I think the tools we need to change this are the tools that many of us are struggling with in this day and age: communication, understanding, and compassion. We need to communicate better; communicate our wants and needs to the people around us. Communicating our feelings has been a taboo for ages, but that has to change. It needs to change. Communication has always been important in my life; I’m autistic and without clear communication I often can’t do my work right and can’t keep up my social life. I need clarity, confirmation, honesty. I need to know what people want and expect from me and I want them to know what I want and expect from them. Personally I feel like many autistics will feel the same about this.

But our society isn’t made up out of autistics. It’s neurotypical dominated. And neurotypicals fear communication, it seems. They don’t want people to know how they truly feel about something. They fear judgement or broken relationships due to a lack of understanding (which I will get to in a bit). But then, how can people help you or accommodate you if they don’t know what you need? How can you fix a relationship with someone if neither of the parties explain their feelings? We need to communicate better so we can understand each other better.

Give others a break

That takes us to the second and the third tool: understanding and compassion. For decades, maybe centuries, we’ve been so distanced from our fellow humans, all while living in a capitalist society that puts profit before people. Our society is wired to focus on getting an education, a job, a home and a family. These have become our life goals and anyone deviating from the path to those goals is looked at with a strange eye. Anyone even taking a rest stop at the side of that path is scolded at. But when was the last time we’ve actually stopped right beside them and asked if they were okay? When did we become so focused on ourselves that we think what applies to us applies to them too?

“I’ve gone through the same thing, you’ll be fine, don’t worry.”

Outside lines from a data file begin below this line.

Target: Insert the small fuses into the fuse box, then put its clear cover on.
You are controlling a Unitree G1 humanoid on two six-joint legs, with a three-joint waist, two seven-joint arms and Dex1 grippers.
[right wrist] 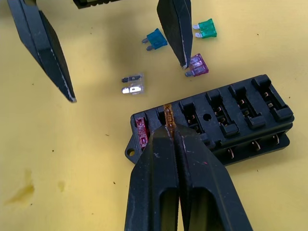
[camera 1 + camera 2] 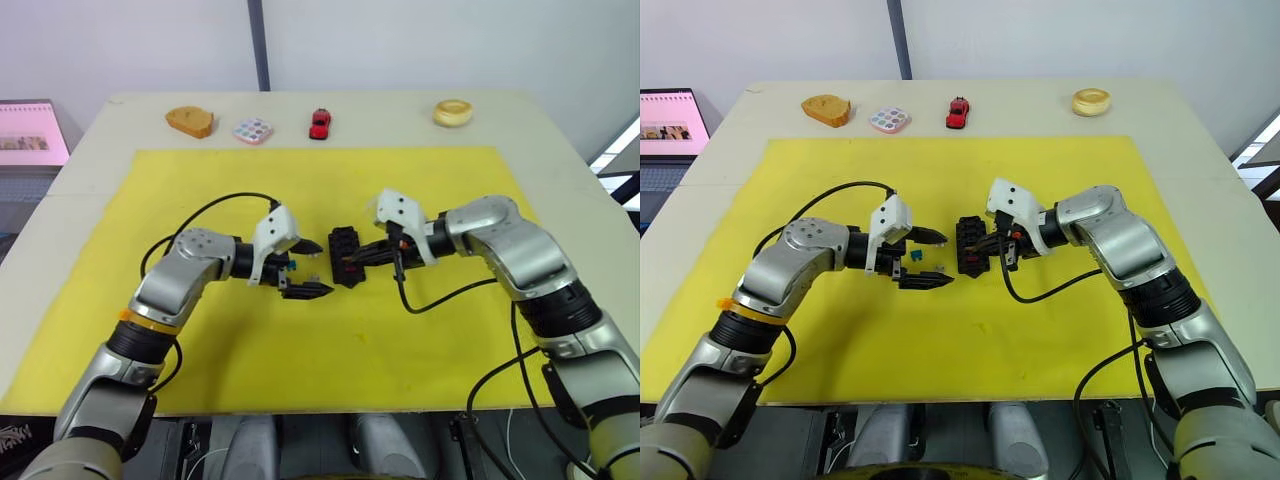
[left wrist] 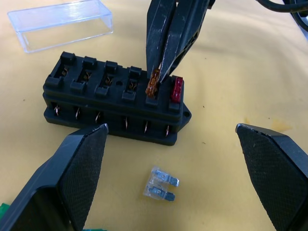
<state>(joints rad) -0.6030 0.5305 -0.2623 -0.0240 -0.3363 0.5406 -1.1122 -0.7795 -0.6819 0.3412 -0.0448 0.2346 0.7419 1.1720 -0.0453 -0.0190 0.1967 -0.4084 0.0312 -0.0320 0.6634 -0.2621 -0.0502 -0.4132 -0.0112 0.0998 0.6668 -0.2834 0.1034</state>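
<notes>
mat (image 2: 200, 340): yellow, lying under both arms and all the parts.
fuse box (image 3: 115, 96): sitting on the mat between the two grippers, four slots in the near row showing empty.
clear cover (image 3: 62, 21): lying on the mat beyond the fuse box, not yet on.
right gripper (image 1: 168, 130): fingers closed tight, pinching the brown fuse (image 3: 153, 84) and pressing it into the second slot from the end, beside the seated red fuse (image 3: 177, 89).
left gripper (image 3: 168, 159): gaping wide, holding nothing, hovering just beside the box.
loose fuses: grey fuse (image 3: 161, 185) between the left fingers; teal fuse (image 1: 155, 39), green fuse (image 1: 207, 28), purple fuse (image 1: 197, 66) lying near its fingertips.
risk: brown fuse looking tilted; blades missing the clips could be jamming or popping out, or the unheld box sliding.
</notes>
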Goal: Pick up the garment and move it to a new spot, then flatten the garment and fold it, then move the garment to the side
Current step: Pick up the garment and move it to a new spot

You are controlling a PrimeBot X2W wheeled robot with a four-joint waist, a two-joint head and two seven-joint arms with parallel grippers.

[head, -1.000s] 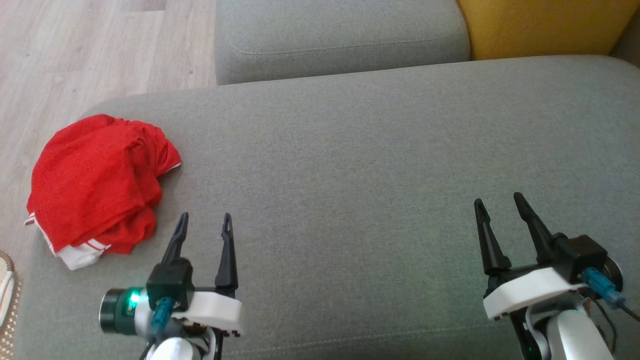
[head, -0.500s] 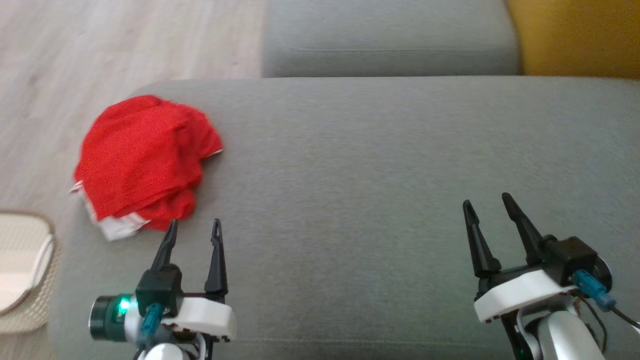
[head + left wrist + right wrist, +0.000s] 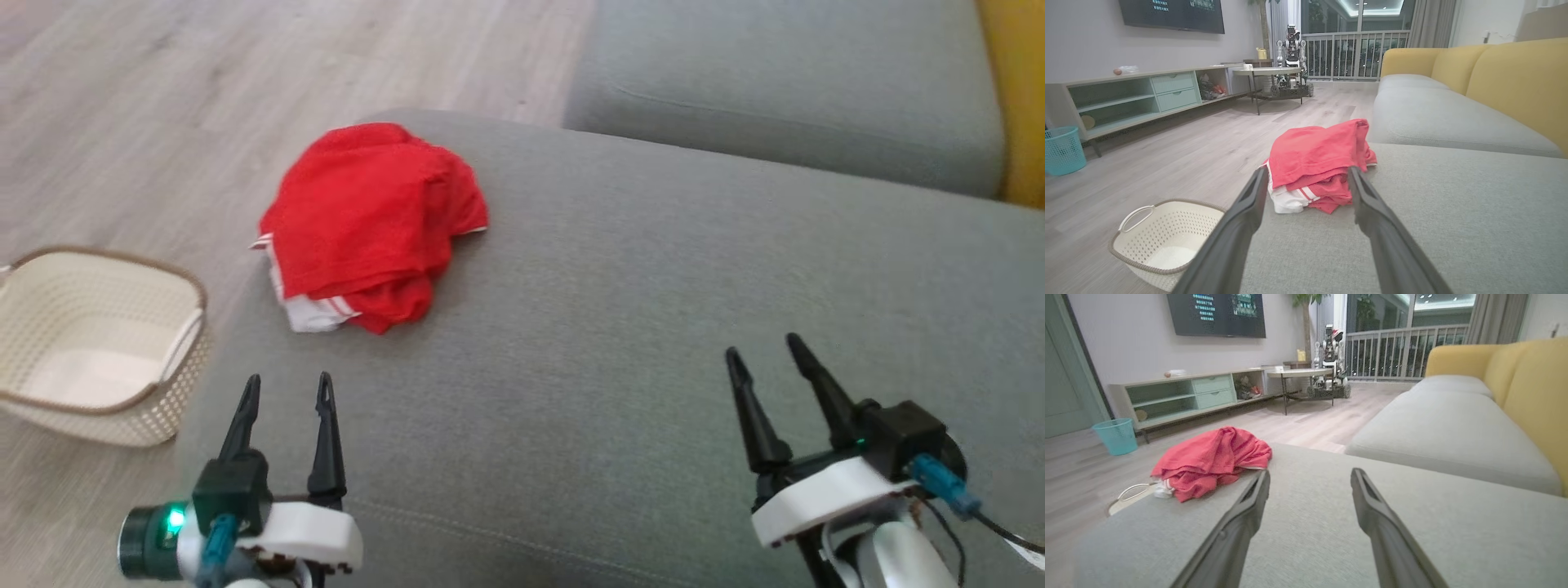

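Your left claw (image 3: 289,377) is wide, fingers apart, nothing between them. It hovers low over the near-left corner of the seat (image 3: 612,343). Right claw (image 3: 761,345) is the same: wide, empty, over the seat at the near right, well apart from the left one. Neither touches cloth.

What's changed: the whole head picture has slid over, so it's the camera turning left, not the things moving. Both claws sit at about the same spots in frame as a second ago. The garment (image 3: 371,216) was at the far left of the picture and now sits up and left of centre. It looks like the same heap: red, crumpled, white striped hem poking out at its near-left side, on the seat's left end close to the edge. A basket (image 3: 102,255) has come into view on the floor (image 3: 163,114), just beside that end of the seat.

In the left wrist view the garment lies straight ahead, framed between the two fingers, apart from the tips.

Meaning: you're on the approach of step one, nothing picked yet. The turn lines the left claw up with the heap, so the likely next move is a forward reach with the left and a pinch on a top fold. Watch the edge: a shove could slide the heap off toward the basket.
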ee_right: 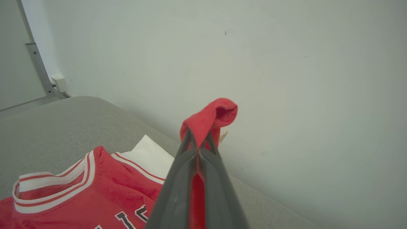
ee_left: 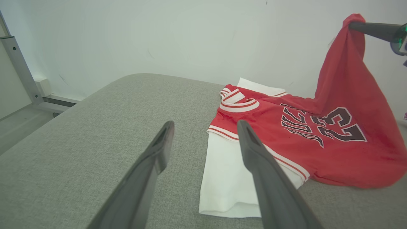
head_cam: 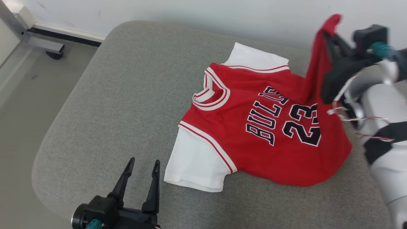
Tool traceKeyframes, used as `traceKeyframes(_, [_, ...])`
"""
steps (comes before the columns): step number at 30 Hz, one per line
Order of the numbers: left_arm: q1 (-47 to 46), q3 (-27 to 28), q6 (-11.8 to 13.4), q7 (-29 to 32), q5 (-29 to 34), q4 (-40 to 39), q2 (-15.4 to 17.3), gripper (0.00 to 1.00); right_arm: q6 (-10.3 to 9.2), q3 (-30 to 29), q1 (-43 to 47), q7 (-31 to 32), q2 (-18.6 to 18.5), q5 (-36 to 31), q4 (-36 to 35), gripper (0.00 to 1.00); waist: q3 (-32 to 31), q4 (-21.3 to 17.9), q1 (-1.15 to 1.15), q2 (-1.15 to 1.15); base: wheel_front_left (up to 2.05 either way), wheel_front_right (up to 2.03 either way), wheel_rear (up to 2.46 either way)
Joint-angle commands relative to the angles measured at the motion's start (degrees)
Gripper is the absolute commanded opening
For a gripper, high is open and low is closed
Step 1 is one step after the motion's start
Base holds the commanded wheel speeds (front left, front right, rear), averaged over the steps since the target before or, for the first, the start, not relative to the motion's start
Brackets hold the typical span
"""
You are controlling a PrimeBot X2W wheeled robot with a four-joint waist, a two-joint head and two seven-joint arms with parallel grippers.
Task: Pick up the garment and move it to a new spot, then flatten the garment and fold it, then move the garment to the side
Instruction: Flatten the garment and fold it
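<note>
— Where was the garment [head_cam: 254,127] at that moment?
— Mostly on the grey fabric-covered desk [head_cam: 111,79], right of its middle in the head view. It was a red jersey with white short sleeves, front up, reading "BULLS" and "23" in black letters edged white. The collar [head_cam: 222,97] pointed toward the robot's left, the hem toward its right.
— Did all of it lie flat?
— No. One corner of the hem at the far right was lifted off the desk, up in front of the pale wall [head_cam: 190,12]. Red cloth hung from it in a slanting fold down to the number. The rest lay on the desk, a little wrinkled near the lower hem.
— What held that corner?
— The right claw [head_cam: 329,35]. Its two dark fingers were pressed together on the cloth, and in the right wrist view a small red tuft stuck out past the tips.
— And the left claw [head_cam: 143,162]?
— Spread wide, with nothing between the fingers. It hovered above the desk at the near left, close to the nearer white sleeve [head_cam: 197,162] but apart from it, as far as I could tell.
— And the other sleeve?
— The far sleeve [head_cam: 254,57] lay flat on the desk's far side, near the wall.
— Anything else?
— Bare floor [head_cam: 25,105] to the left of the desk, and a metal frame [head_cam: 35,41] standing against the wall there.
</note>
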Motion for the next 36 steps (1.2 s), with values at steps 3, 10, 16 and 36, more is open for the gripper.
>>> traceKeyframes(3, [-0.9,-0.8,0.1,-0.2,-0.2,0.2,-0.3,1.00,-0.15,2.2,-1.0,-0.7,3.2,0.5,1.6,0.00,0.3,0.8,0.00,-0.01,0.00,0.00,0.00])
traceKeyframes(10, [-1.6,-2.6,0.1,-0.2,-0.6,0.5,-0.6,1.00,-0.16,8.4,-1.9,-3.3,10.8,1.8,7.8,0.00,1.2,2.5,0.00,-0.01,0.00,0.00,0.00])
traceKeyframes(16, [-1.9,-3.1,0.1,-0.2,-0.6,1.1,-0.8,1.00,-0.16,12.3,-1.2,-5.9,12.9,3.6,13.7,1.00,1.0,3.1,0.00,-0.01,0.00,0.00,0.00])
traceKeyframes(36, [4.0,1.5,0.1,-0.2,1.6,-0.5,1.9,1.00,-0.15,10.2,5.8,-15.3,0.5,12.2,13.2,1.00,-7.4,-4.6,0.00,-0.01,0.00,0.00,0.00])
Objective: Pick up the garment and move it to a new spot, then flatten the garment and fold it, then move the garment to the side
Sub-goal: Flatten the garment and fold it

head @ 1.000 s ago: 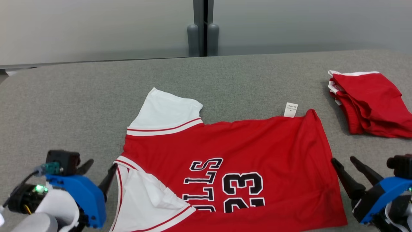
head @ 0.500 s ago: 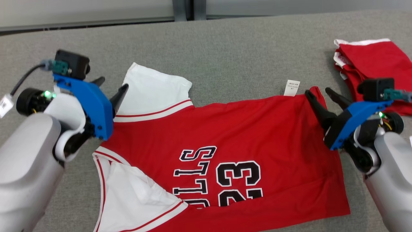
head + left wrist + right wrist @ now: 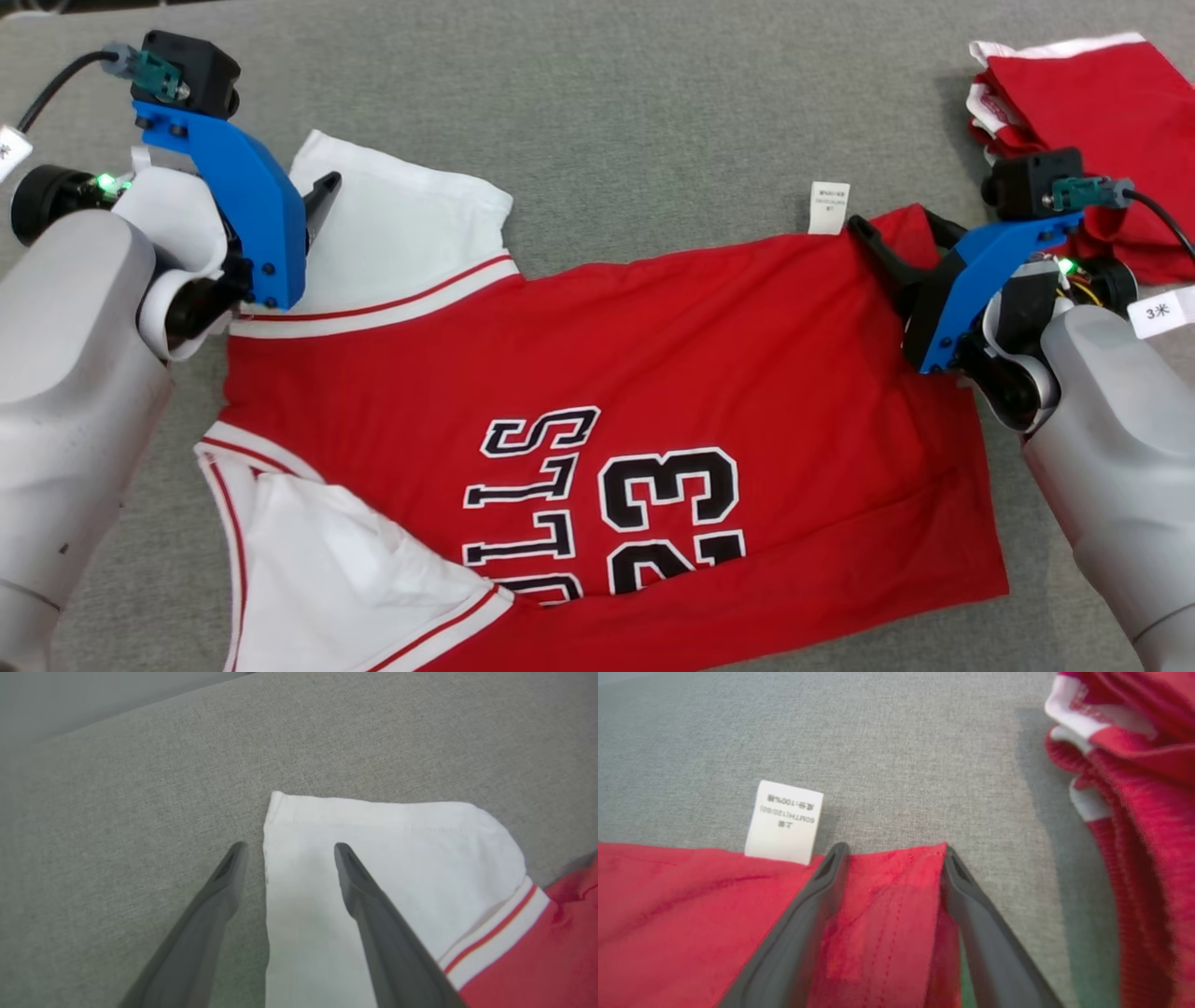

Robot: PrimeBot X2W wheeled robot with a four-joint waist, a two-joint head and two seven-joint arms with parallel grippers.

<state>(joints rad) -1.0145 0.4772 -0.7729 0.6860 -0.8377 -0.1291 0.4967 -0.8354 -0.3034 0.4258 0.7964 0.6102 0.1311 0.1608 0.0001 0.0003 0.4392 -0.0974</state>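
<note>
A red jersey point(image 3: 653, 373) with white sleeves and black lettering lies spread on the grey table point(image 3: 653, 112), stretched between the two pincers. The left pincer point(image 3: 289, 848) is open and empty. In its own wrist view its two dark fingers straddle the outer edge of one white sleeve point(image 3: 397, 858): one fingertip is over bare table just outside that edge, the other is over the white cloth. Whether either tip touches the cloth cannot be told.

The right pincer point(image 3: 893, 849) is also spread wide, gripping nothing. Its fingers frame the far corner of the jersey's red hem, with the stitched corner lying between them. A small white label point(image 3: 784, 821) sticks out from the hem just beside this pincer, on the side toward the left pincer.

On the outer side of the right pincer, apart from the jersey, lies a second red garment point(image 3: 1111, 103), folded with white trim showing. The jersey's other white sleeve point(image 3: 345, 569) lies behind the left pincer, folded over the red front.
</note>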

Will they be though? Your experience is not the same as theirs. So what we need is understanding and compassion. Understanding that, when someone is telling you they need a break, they actually need a break. Whether we agree or not, all you have to do is understand that this person knows themself well enough to know they need time off, and giving that to them. The compassion part comes into play when someone doesn’t seem to know themselves very well and there is a suspicion that they are pushing themselves too much. Compassion encourages you to go up to that person and ask if they are okay. Tell them that they should be taking a break and take it easy. After all, we are together on this planet, so we have to look out for each other, even if the one we need protection from is ourselves.

Give yourself a break

That brings me to my final point, the point where I encourage you to stick up for yourself. Because sometimes there isn’t really any pressure from anyone to keep going until you reach a breaking point. Sometimes you are the culprit. And that’s when you should be taking a break. During my break I did whatever was necessary to put my mind at ease. Even if that meant I would sit at work with my headphones on and not talk to anyone all day. I didn’t care if my co-workers would think I was in bad mood, or being rude. My break was my attempt at saving myself and I wouldn’t let anything get in the way of that.

I think we as humans need to fight for ourselves more. We only have ourselves to be with 24 hours a day, 7 days a week. So we know ourselves, and if we don’t, we should get to know ourselves. Figure out what our selves need and what they want, and how to give it to them without harming them. This is a relationship you need to build with yourself in order to allow yourself to catch a break. A guilt-free break. So don’t be afraid to reach out to yourself, tune in with yourself. And every day, ask yourself: “how am I feeling? What do I need?” and listen. Just listen. You might hear yourself whisper the answer from within.